▶ _Aim of the task_
Exact retyping of the data: please keep every word and drop each picture.

Dataset excerpts:

___

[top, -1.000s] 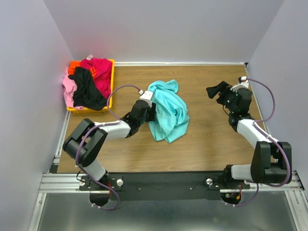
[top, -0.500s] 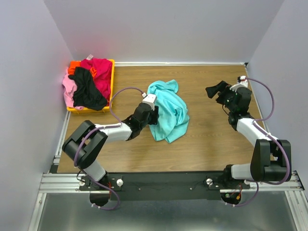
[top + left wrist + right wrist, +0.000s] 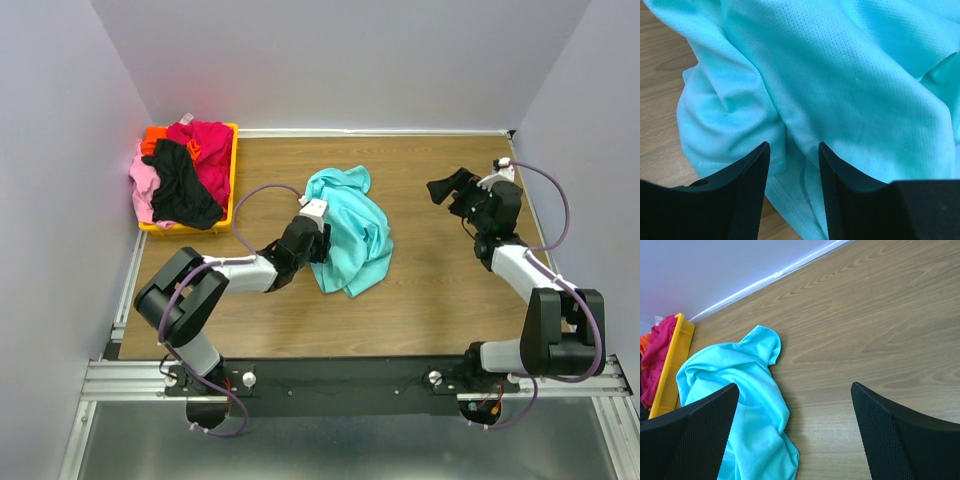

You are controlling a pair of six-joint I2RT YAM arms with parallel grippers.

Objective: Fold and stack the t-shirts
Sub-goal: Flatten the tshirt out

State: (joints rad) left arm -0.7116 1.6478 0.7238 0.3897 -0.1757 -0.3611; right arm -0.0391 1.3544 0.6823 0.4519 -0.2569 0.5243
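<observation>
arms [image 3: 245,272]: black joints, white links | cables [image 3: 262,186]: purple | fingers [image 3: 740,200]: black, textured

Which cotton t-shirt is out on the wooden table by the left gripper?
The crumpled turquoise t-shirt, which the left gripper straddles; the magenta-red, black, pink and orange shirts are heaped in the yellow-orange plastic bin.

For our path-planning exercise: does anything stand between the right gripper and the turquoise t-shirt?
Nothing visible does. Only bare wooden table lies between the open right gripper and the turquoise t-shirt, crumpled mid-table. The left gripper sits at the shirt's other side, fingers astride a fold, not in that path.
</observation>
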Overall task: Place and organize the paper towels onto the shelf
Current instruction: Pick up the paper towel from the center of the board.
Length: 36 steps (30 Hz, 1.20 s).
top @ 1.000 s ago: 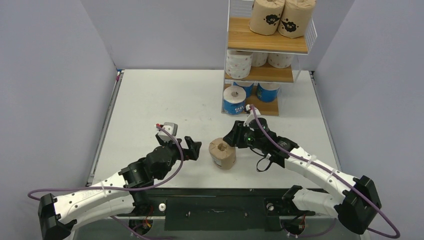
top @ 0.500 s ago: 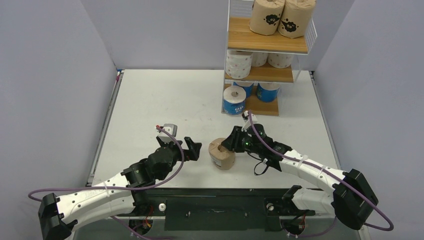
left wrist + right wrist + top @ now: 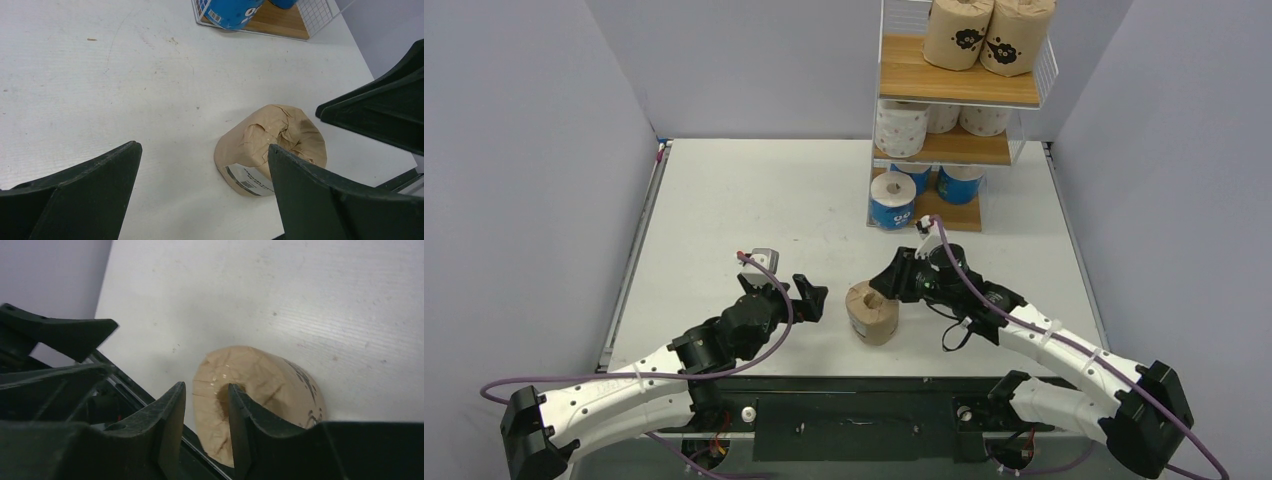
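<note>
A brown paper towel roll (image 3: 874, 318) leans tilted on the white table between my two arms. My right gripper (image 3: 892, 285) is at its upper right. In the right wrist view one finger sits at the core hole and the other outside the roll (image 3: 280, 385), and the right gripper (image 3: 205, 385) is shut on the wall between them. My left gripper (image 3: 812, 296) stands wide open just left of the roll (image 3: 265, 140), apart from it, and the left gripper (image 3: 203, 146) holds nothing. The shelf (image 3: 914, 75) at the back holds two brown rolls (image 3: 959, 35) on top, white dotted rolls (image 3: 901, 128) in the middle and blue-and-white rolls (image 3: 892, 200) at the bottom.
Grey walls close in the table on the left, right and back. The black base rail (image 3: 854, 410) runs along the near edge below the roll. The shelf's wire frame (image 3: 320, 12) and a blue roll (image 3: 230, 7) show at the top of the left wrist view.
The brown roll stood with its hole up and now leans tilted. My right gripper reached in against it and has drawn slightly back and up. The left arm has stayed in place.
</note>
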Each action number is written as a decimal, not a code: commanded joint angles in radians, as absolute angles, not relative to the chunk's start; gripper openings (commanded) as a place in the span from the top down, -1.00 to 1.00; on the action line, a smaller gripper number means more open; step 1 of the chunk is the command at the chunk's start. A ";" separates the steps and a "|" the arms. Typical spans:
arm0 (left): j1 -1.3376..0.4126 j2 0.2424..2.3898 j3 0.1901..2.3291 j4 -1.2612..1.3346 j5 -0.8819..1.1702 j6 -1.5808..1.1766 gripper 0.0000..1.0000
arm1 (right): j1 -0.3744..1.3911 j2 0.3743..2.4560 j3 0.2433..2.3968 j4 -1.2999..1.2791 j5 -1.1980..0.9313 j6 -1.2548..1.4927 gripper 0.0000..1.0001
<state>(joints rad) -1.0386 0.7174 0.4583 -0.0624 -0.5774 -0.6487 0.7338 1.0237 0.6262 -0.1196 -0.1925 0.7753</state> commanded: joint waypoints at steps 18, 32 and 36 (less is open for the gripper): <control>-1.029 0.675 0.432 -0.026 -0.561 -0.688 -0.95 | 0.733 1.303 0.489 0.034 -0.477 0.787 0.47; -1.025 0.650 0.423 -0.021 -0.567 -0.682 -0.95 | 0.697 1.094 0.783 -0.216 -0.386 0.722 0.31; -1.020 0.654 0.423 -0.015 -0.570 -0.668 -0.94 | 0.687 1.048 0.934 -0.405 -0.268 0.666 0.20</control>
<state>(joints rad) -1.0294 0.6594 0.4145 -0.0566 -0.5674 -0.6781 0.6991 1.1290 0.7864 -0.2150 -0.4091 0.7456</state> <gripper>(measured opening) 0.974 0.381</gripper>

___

▶ _Exercise solution_
[top, -1.000s] 
[top, -0.500s] 
[top + left wrist + right wrist, +0.000s] 

You are controlling a pair of six-joint I2RT YAM arms with parallel grippers.

Objective: Fold and stack the t-shirts
Sub-goal: Flatten the tshirt out

State: (joints rad) left arm -0.7116 1.6478 0.7238 0.3897 -0.1757 -0.3611; right arm -0.0391 1.3544 0.6823 0.4519 -0.2569 0.5243
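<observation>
arms [image 3: 245,272]: black joints, white links | cables [image 3: 262,186]: purple | fingers [image 3: 740,200]: black, textured

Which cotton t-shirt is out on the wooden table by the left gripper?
The crumpled turquoise t-shirt, which the left gripper straddles; the magenta-red, black, pink and orange shirts are heaped in the yellow-orange plastic bin.

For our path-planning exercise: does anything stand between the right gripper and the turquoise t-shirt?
Nothing visible does. Only bare wooden table lies between the open right gripper and the turquoise t-shirt, crumpled mid-table. The left gripper sits at the shirt's other side, fingers astride a fold, not in that path.
</observation>
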Overall task: Place and organize the paper towels onto the shelf
Current instruction: Pick up the paper towel from the center of the board.
Length: 36 steps (30 Hz, 1.20 s).
top @ 1.000 s ago: 
top @ 0.500 s ago: 
left wrist + right wrist + top @ now: 
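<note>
A brown paper towel roll (image 3: 874, 318) leans tilted on the white table between my two arms. My right gripper (image 3: 892, 285) is at its upper right. In the right wrist view one finger sits at the core hole and the other outside the roll (image 3: 280, 385), and the right gripper (image 3: 205, 385) is shut on the wall between them. My left gripper (image 3: 812, 296) stands wide open just left of the roll (image 3: 265, 140), apart from it, and the left gripper (image 3: 203, 146) holds nothing. The shelf (image 3: 914, 75) at the back holds two brown rolls (image 3: 959, 35) on top, white dotted rolls (image 3: 901, 128) in the middle and blue-and-white rolls (image 3: 892, 200) at the bottom.
Grey walls close in the table on the left, right and back. The black base rail (image 3: 854, 410) runs along the near edge below the roll. The shelf's wire frame (image 3: 320, 12) and a blue roll (image 3: 230, 7) show at the top of the left wrist view.
The brown roll stood with its hole up and now leans tilted. My right gripper reached in against it and has drawn slightly back and up. The left arm has stayed in place.
</note>
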Each action number is written as a decimal, not a code: commanded joint angles in radians, as absolute angles, not relative to the chunk's start; gripper openings (commanded) as a place in the span from the top down, -1.00 to 1.00; on the action line, a smaller gripper number means more open; step 1 of the chunk is the command at the chunk's start. A ";" separates the steps and a "|" the arms. Typical spans:
arm0 (left): j1 -1.3376..0.4126 j2 0.2424..2.3898 j3 0.1901..2.3291 j4 -1.2612..1.3346 j5 -0.8819..1.1702 j6 -1.5808..1.1766 gripper 0.0000..1.0000
arm1 (right): j1 -0.3744..1.3911 j2 0.3743..2.4560 j3 0.2433..2.3968 j4 -1.2999..1.2791 j5 -1.1980..0.9313 j6 -1.2548..1.4927 gripper 0.0000..1.0001
<state>(joints rad) -1.0386 0.7174 0.4583 -0.0624 -0.5774 -0.6487 0.7338 1.0237 0.6262 -0.1196 -0.1925 0.7753</state> commanded: joint waypoints at steps 18, 32 and 36 (less is open for the gripper): <control>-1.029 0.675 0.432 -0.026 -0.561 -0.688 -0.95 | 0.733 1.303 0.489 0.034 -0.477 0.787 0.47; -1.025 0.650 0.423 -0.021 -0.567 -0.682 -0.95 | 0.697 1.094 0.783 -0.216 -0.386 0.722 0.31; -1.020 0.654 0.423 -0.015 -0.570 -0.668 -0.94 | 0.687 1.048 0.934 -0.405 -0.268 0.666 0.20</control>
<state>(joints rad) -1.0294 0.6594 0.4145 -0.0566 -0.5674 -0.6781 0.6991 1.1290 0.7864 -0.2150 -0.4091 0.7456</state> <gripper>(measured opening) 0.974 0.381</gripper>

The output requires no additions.